I opened my eyes. Håkan was standing next to the bed, fully naked. There was a small gash on his forehead that seemed to be bleeding. He was breathing heavily and his hair was wet.
“Wha-what happened?”
“I… we… I’m scared.”
“Why? What happened?”
“Alex, he… he was drinking and…”
Now I sat up.
“Did he do something to you?”
Håkan nodded.
“He dangerous.”
“Should we leave?”
I saw him tear up but he nodded.

I was impressed with myself how fast I was thinking. Even though it was the middle of the night, I ordered an Uber, gave Håkan some of my clothes to wear even though they didn’t fit him, put some clothes on myself. I put more clothes, my phone, charger and wallet in my gym bag and then very quietly left the apartment with Håkan. I could feel my heart beating rapidly in my chest but I had been thinking clearly. Håkan seemed pretty much in shock and wasn’t speaking in full sentences. As we sat in the Uber, he looked out the window, sat still and said nothing. Now that the blood had dried up, the gash didn’t look as bad.
“Should we go to the hospital?”, I asked him.
He turned his head and looked at me. He shook his head no.

We drove to the Sheraton Hotel, which was centrally located and the only hotel I knew about in Stockholm. There was someone manning the desk who was able to get us a room. It was very expensive but in the moment I didn’t care. I had the clarity to ask the reception clerk for a large Band-Aid or something similar, which he happily provided.
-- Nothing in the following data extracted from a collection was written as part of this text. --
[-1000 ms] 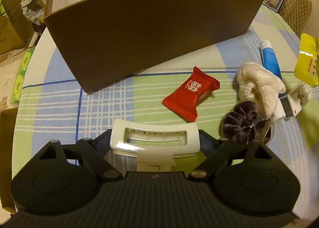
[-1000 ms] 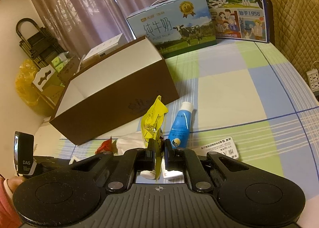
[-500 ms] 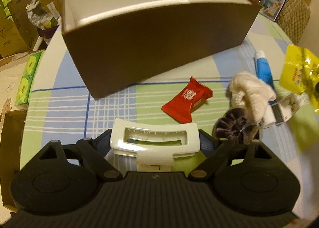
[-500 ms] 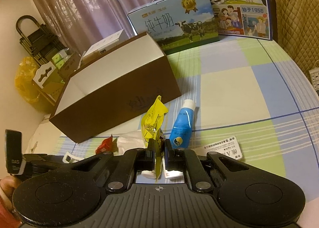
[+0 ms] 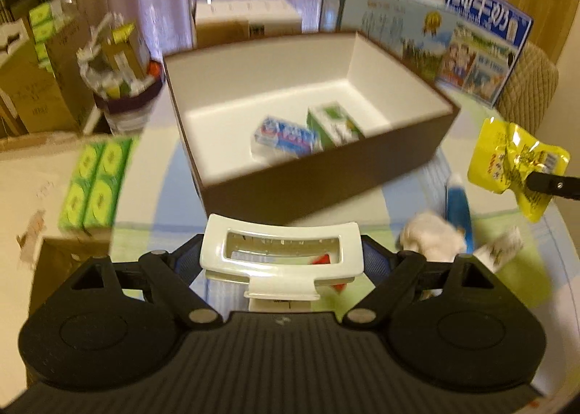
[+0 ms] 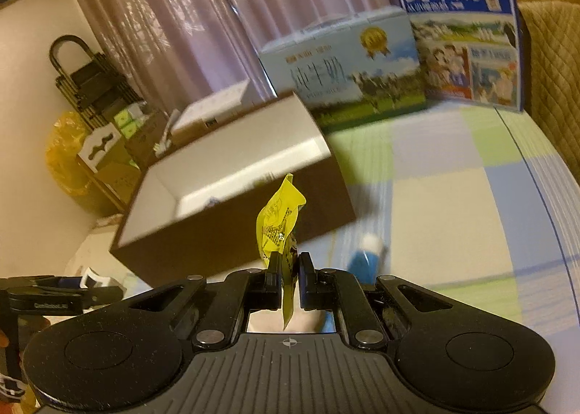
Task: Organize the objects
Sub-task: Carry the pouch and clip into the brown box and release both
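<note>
Checked tablecloth (image 6: pixel 446 211) in blue/green/cream covers the round table, dim warm light, both views a bit blurry.

Closest up, left gripper (image 5: pixel 282 254) has its jaws spread wide w/ a white plastic clip (image 5: pixel 282 251) sitting across them, ends reaching both sides, so it looks held, up over the table just in front of the box. Right gripper (image 6: pixel 289 265) is clamped tight on a yellow foil packet (image 6: pixel 277 218), which sticks up on edge from between the jaws; from the left cam the same packet hangs in the air to the right of the box.

Just past the clip, on the cloth: a bit of red wrapper (image 5: pixel 322 260) seen thru the clip's window, a white knit thing (image 5: pixel 431 236) near the right jaw, a blue tube w/ white cap (image 6: pixel 366 258) beside it, pointing at the box.

Brown box (image 5: pixel 326 185), white inside, open top, sits mid-table. Two small cartons already in it: blue/white one (image 5: pixel 284 137) and green/white one (image 5: pixel 335 126), touching, near the front wall.

Behind the box, two milk cartons stand at the table's far edge: pale blue (image 6: pixel 344 70), darker blue (image 6: pixel 460 33). Pinkish curtains (image 6: pixel 181 15) at the back.
</note>
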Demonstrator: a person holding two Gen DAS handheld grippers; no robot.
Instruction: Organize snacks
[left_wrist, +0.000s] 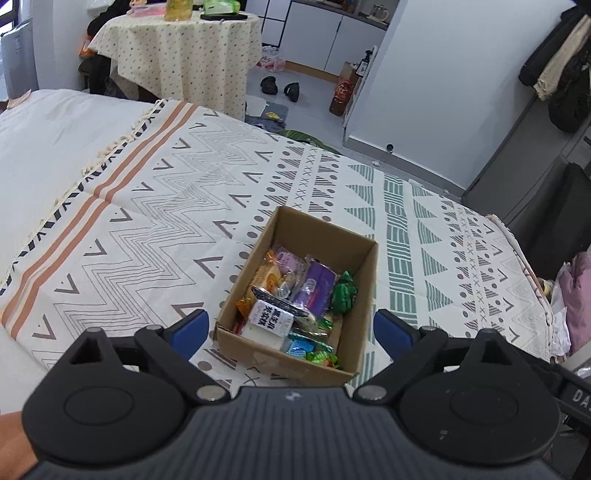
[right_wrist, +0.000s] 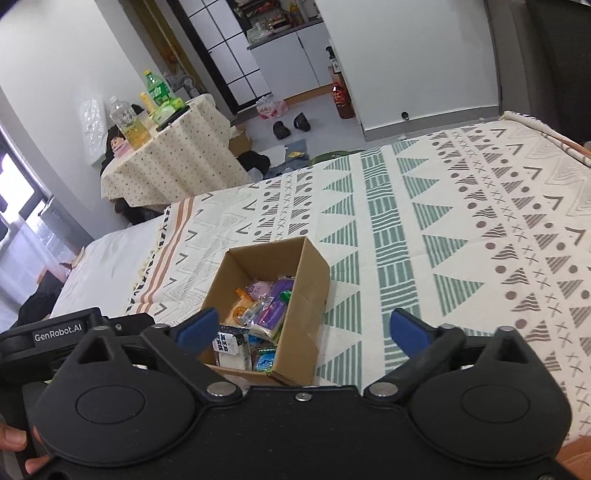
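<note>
Left wrist view: left gripper (left_wrist: 288, 328) jaws wide apart, empty, above a box (left_wrist: 364, 291) of snacks (left_wrist: 291, 295) on the bed (left_wrist: 147, 206); right gripper (right_wrist: 303, 330) likewise.

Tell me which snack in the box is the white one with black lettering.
The white packet near the cardboard box's front-left corner. It alone is white with bold black characters; its neighbours are purple, green and orange wrappers.
</note>
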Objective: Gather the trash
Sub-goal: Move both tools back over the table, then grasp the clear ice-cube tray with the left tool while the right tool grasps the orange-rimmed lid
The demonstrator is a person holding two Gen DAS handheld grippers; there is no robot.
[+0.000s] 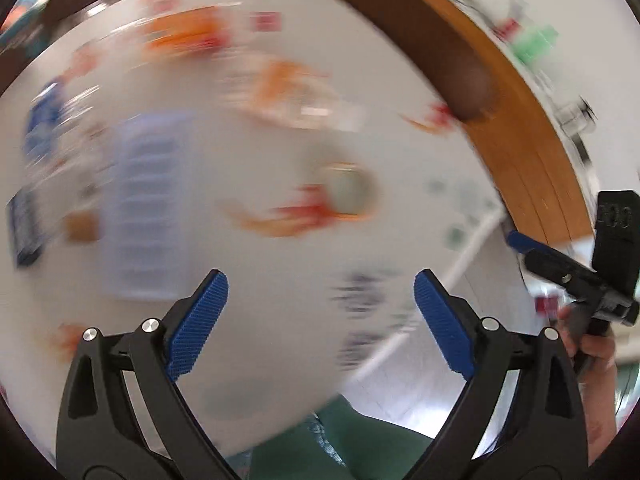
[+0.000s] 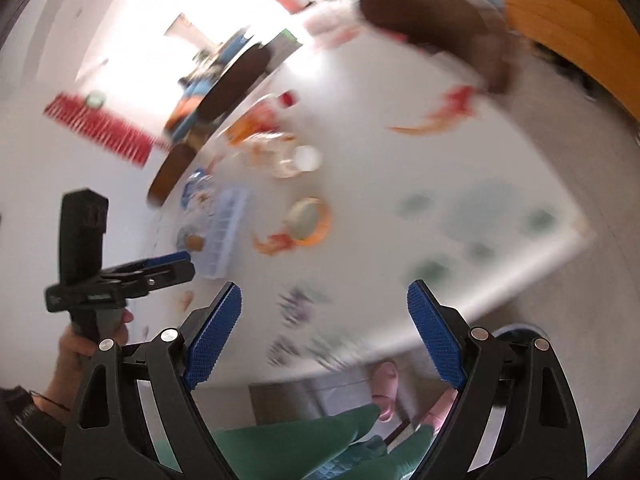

The room was actually very nice and luxurious. Håkan took off the clothes I had given him and laid in the bed as he silently cried. I locked the door as well as I could. I decided to also take off my clothes down to my underwear and I laid next to him and held him. I felt Håkan’s arms around me tightly as he quietly sobbed. I felt sad, a little scared and just empty. And also, powerless. I couldn’t think of anything I could do to make him feel better. I didn’t want to feel this way, I didn’t want to be here.

I thought back to that day in the lab at Georgetown when Niklas introduced himself. Even though this was not remotely his fault, it was amazing to me how a string of decisions concerning him had managed to land me here. This experiment of allowing myself to develop feelings for someone had officially gone off the rails. I wished myself back to DC for a new try. Unfortunately, life is not a scientific experiment.